We maintain employment agreements with each of Messrs. Anderson and Alexander and
Ms. Feher, which agreements outline the terms of the initial compensation packages of such executives. In March 2009, we entered into severance agreements with all of the named executive
officers, which provide severance benefits in the event their employment is terminated by the Company without cause or in connection with a change in control of the Company. Each severance agreement
provides that if the Company terminates an executive's employment without Cause (as defined in the severance agreement) or if the executive terminates his or her employment within twelve months of a
Change in Control (as defined in the severance agreement) provided that within such period the executive's job duties have been materially diminished or compensation has been materially decreased, the
Company will provide the executive with separation payments of twelve months base salary.
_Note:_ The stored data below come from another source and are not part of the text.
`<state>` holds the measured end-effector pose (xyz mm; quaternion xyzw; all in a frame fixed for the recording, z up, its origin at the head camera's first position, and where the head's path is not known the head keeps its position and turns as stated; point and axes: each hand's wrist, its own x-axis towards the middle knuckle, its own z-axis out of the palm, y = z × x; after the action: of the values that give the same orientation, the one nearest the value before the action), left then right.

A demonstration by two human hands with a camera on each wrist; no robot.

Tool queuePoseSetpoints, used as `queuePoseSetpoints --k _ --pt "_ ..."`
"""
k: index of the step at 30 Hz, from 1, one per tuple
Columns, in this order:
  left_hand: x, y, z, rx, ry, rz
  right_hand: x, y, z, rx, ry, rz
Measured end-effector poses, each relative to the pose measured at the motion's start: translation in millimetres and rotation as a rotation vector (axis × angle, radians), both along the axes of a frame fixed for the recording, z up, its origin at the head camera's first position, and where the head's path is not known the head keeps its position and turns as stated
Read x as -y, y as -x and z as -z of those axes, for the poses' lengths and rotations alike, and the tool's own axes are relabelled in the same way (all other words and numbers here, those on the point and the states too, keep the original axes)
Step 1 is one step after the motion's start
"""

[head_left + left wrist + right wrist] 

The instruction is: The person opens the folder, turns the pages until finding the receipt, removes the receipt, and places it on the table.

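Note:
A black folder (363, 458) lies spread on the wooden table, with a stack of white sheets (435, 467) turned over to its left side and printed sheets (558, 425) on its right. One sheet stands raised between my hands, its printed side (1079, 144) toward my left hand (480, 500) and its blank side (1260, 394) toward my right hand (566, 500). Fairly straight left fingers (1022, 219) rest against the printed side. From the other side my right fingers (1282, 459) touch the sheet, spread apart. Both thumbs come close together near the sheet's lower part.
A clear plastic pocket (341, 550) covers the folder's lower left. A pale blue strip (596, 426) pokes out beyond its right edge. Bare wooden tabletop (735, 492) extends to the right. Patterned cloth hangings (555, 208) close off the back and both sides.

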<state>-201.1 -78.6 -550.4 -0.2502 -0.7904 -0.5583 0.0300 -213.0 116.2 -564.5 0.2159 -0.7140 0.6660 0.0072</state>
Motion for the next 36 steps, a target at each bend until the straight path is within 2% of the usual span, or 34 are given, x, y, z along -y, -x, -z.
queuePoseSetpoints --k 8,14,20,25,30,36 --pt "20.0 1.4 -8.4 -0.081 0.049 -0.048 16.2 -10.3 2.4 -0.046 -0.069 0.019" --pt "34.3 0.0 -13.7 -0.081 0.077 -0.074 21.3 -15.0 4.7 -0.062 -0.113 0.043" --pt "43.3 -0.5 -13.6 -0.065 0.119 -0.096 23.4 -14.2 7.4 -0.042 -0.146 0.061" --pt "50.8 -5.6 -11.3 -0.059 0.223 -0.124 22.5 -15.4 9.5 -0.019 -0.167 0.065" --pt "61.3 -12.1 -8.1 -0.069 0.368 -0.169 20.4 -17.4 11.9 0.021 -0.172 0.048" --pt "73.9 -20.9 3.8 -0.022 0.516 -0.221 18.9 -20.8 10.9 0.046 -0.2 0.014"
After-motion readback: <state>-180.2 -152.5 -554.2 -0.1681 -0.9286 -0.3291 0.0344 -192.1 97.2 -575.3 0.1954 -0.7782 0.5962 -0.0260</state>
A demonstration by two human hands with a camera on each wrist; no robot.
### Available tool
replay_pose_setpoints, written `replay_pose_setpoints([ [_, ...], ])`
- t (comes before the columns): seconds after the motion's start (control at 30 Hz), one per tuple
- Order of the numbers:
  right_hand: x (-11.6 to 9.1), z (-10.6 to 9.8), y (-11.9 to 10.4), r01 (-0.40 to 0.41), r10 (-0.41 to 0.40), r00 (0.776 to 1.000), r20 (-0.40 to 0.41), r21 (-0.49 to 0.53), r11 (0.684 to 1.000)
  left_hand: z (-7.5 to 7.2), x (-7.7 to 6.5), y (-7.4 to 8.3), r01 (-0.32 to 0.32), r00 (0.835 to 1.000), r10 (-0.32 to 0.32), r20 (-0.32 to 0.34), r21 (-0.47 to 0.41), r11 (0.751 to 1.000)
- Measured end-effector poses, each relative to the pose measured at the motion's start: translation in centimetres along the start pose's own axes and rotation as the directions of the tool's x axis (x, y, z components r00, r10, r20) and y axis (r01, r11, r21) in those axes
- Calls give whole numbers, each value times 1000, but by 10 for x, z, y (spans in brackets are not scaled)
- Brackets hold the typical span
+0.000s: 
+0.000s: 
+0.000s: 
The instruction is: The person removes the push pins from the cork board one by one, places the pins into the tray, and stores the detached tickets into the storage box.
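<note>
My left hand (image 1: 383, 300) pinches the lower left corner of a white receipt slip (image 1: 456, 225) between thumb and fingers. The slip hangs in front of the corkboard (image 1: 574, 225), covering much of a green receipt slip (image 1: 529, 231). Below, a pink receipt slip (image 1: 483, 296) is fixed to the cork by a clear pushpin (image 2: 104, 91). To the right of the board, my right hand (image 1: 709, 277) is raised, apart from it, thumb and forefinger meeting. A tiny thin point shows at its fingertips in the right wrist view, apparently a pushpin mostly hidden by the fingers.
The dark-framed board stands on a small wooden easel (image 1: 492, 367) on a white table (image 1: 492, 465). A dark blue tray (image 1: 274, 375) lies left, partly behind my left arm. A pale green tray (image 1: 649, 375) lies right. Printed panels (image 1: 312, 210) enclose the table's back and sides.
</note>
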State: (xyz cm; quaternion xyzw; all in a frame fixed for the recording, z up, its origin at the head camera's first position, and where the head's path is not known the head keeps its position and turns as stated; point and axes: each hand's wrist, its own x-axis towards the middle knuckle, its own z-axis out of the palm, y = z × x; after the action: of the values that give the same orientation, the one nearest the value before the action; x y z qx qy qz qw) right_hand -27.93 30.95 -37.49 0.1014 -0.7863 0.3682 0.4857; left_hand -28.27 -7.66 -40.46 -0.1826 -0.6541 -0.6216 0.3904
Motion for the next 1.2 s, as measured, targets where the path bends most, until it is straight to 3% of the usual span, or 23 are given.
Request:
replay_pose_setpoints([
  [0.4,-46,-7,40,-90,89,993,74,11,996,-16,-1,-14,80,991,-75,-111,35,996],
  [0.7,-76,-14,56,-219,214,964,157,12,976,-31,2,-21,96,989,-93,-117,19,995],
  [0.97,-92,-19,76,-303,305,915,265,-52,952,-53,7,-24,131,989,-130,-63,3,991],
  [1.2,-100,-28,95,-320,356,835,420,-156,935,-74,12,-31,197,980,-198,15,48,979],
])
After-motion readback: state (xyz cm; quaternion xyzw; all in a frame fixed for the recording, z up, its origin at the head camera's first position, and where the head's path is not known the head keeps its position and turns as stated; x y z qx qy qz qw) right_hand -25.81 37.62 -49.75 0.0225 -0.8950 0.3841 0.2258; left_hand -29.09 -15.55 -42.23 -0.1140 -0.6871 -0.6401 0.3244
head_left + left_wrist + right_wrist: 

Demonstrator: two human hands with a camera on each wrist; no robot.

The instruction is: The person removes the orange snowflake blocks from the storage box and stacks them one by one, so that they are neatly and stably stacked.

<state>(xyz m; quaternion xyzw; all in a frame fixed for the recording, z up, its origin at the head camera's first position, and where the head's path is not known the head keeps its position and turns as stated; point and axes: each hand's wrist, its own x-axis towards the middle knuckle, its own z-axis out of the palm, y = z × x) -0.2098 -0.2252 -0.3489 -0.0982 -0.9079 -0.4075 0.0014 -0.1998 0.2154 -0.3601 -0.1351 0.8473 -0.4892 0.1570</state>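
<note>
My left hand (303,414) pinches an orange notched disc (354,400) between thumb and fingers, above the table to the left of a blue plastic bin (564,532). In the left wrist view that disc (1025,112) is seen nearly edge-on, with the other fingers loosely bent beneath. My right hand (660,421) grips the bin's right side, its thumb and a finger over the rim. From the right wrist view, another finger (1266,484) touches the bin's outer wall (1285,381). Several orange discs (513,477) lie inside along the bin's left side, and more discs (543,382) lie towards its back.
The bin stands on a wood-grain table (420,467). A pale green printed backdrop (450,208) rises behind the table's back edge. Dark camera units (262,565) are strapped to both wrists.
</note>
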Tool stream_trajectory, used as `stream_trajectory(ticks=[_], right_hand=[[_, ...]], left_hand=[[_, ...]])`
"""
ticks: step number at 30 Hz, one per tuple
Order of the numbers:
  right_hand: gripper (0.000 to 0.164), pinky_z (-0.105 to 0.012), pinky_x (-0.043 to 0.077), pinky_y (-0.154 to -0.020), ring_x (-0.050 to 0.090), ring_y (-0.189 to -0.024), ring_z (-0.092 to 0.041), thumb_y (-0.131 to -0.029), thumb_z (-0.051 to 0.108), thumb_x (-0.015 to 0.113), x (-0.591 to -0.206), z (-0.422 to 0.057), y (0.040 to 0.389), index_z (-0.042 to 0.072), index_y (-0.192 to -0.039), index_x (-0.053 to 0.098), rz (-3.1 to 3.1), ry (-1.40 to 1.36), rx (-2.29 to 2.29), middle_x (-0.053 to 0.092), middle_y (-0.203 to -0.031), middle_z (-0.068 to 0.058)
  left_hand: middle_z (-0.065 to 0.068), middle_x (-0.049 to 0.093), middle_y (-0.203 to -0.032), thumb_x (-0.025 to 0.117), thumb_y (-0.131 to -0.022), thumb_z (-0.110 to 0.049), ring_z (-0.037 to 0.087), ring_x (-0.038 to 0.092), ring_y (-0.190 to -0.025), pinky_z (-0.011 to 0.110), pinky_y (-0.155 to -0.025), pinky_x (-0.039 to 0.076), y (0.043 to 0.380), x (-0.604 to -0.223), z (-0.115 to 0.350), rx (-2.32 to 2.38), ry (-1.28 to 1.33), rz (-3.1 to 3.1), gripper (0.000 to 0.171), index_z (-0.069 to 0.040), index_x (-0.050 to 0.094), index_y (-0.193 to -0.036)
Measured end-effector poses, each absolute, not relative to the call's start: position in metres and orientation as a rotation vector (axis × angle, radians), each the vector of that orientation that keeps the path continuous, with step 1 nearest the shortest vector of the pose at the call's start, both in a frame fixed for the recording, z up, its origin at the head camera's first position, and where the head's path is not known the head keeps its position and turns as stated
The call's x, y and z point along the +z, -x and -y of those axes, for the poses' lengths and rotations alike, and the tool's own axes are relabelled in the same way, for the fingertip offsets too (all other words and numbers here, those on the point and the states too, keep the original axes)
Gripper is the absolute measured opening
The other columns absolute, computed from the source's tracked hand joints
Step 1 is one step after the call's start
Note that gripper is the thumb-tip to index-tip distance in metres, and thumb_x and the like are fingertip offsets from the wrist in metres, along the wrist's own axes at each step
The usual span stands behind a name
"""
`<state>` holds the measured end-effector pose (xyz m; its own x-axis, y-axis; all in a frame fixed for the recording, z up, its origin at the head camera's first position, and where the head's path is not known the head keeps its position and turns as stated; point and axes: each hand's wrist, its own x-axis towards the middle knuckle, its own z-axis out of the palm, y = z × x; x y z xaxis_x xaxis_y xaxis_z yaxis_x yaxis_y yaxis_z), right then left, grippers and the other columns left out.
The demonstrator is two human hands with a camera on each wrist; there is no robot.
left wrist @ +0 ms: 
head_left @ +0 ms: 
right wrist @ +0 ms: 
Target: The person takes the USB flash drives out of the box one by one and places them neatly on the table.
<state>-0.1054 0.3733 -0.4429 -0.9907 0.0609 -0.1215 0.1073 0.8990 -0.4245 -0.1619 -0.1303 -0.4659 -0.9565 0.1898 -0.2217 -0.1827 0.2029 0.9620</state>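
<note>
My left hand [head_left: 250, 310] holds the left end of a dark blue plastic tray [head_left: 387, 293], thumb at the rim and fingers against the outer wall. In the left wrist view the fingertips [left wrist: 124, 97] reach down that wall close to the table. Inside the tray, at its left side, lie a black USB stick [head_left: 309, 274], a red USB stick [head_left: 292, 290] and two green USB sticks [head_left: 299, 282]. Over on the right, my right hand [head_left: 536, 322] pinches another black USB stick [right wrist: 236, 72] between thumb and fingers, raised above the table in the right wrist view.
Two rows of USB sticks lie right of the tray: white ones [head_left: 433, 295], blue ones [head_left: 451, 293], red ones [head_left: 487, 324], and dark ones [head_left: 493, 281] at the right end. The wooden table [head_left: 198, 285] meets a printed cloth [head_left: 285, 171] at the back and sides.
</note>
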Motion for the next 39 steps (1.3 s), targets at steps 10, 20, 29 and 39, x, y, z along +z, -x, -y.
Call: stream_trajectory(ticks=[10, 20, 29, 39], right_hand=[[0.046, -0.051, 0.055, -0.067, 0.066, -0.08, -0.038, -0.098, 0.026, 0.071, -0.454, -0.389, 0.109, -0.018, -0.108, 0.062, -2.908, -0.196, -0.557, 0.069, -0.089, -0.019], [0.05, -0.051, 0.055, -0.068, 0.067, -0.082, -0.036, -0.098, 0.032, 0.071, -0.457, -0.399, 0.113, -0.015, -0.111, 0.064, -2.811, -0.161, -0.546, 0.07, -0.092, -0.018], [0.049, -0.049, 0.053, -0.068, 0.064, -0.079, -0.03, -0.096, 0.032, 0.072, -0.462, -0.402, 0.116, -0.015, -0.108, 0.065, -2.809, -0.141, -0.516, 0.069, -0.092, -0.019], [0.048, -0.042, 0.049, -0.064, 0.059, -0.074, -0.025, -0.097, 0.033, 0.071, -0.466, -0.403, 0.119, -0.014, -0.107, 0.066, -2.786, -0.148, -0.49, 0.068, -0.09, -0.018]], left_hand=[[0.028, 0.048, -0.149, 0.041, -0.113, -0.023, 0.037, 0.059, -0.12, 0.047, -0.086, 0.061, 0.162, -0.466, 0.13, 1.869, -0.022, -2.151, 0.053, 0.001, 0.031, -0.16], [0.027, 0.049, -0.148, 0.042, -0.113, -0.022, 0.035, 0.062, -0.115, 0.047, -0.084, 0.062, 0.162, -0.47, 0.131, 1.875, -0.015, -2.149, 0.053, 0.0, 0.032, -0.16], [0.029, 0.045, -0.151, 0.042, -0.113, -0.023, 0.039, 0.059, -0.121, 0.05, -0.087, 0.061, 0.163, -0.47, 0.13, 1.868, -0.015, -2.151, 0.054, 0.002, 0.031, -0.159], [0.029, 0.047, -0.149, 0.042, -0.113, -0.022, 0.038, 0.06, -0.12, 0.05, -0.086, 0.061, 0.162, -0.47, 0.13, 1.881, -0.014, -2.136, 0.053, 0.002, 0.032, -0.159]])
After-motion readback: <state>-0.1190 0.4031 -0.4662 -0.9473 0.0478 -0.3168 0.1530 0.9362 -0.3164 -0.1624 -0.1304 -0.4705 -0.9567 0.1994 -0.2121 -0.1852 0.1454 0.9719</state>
The Company provides these involuntary termination severance benefits to protect individuals from events
outside their control and to offer compensation packages similar to those commonly found in our market for competing executive talent. Furthermore, the Company provides these benefits to protect the
Company against disruption in the event of a change in control. We believe that these severance agreements serve as an important retention element of the compensation package provided to these
officers. The potential severance benefits payable to our named executive officers are described in "Potential Payments upon Termination or Change in Control" elsewhere in this proxy statement.
Equity Grant Practices
The Company has a practice of generally making equity awards on pre-established dates. Annual equity awards are presented
to the Compensation Committee for approval at a regularly scheduled Compensation Committee meeting usually held in March. Equity awards are also given to employees throughout the year as they are
hired or promoted into positions eligible for those awards. We make decisions on equity grants based solely on our compensation and retention objectives and our established measurements of the value
of these awards. If at the time of any planned action relating to a grant of this type of compensation, any member of the Compensation Committee or the Chief Executive Officer making recommendations
to the Committee is aware of material non-public information about the Company or our prospects, it is our policy to make such grant without giving effect to such information. However, an
effort is made to make the annual grants each March effective three business days after the Company's fourth quarter earnings release, in order to allow time for the release to be disseminated to the
investment community, while also minimizing the timeframe in which material non-public information can develop between the date of the earnings release and the date on which the grants are
determined.
Tax and Accounting Considerations
The accounting treatment of compensation has been a factor in determining the type of equity awards to grant to our executive officers.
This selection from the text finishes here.